Lazily read from a CSV file or multiple files via glob patterns
Description
This allows the query optimizer to push down predicates and projections to the scan level, thereby potentially reducing memory overhead.
Usage
pl$scan_csv(
source,
...,
has_header = TRUE,
separator = ",",
comment_prefix = NULL,
quote_char = "\"",
skip_rows = 0,
schema = NULL,
schema_overrides = NULL,
null_values = NULL,
missing_utf8_is_empty_string = FALSE,
ignore_errors = FALSE,
cache = FALSE,
infer_schema = TRUE,
infer_schema_length = 100,
n_rows = NULL,
encoding = c("utf8", "utf8-lossy"),
low_memory = FALSE,
rechunk = FALSE,
skip_rows_after_header = 0,
row_index_name = NULL,
row_index_offset = 0,
try_parse_dates = FALSE,
eol_char = "\n",
raise_if_empty = TRUE,
truncate_ragged_lines = FALSE,
decimal_comma = FALSE,
glob = TRUE,
storage_options = NULL,
retries = 2,
file_cache_ttl = NULL,
include_file_paths = NULL
)
Arguments
source
|
Path to a file or URL. It is possible to provide multiple paths provided that all CSV files have the same schema. It is not possible to provide several URLs. |
…
|
These dots are for future extensions and must be empty. |
has_header
|
Indicate if the first row of dataset is a header or not.If
FALSE , column names will be autogenerated in the following
format: “column_x” with x being an enumeration
over every column in the dataset starting at 1.
|
separator
|
Single byte character to use as separator in the file. |
comment_prefix
|
A string, which can be up to 5 symbols in length, used to indicate the
start of a comment line.

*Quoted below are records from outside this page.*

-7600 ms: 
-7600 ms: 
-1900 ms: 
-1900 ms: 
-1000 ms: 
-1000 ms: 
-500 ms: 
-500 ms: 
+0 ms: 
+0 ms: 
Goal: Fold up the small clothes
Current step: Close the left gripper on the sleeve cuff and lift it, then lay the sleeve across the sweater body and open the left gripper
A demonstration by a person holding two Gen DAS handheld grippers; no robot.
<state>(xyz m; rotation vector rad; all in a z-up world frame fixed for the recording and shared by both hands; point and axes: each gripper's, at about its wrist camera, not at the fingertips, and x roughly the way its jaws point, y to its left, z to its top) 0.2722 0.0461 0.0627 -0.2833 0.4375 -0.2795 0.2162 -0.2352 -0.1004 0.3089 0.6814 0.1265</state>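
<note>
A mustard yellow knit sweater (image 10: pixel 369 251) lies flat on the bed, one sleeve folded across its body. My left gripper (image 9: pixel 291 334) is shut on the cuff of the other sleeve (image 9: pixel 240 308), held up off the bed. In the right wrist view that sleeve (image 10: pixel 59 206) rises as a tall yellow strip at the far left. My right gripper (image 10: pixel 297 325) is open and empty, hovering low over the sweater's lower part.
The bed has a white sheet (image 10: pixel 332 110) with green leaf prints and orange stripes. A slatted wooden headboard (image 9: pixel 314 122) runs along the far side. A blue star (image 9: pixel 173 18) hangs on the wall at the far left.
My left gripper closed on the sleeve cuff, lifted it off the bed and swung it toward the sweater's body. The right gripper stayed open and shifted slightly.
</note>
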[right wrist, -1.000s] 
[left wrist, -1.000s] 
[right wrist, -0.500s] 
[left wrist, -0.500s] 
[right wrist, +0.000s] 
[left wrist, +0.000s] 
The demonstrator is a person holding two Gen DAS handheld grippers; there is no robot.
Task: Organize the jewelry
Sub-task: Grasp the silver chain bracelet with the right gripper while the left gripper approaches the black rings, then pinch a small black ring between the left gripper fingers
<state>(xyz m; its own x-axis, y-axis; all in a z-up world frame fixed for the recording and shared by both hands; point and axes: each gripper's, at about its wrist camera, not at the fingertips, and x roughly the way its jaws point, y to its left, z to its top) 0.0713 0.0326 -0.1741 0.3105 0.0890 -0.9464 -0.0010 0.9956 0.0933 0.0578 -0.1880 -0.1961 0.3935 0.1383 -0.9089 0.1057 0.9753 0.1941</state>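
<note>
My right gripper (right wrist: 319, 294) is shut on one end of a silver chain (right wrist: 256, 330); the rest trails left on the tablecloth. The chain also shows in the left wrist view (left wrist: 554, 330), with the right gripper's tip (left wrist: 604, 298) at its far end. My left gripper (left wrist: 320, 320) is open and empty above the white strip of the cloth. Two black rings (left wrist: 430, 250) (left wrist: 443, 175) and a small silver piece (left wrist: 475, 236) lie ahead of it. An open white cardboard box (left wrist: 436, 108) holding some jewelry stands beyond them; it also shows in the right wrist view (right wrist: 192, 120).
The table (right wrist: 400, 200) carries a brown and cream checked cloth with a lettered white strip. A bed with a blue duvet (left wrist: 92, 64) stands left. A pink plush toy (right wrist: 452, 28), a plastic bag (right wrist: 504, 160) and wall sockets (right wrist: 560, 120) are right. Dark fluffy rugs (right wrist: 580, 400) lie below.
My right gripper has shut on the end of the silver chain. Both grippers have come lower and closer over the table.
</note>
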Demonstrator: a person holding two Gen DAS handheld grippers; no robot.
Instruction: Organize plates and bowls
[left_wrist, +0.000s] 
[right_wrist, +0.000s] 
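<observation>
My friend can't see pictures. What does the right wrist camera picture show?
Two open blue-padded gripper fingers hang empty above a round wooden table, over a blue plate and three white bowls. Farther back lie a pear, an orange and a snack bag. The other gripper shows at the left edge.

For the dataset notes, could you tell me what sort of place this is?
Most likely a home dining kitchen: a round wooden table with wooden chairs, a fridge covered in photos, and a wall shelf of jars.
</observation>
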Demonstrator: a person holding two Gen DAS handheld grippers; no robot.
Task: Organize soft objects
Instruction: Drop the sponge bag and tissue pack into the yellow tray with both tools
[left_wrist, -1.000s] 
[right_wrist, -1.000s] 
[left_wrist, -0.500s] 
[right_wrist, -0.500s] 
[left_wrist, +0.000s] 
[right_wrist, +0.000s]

For instance, it can be set to
\# or
// .
|
quote_char
|
Single byte character used for quoting. Set to NULL to turn
off special handling and escaping of quotes.
|
skip_rows
|
Start reading after a particular number of rows. The header will be parsed at this offset. |
schema
|
Provide the schema. This means that polars doesn’t do schema inference.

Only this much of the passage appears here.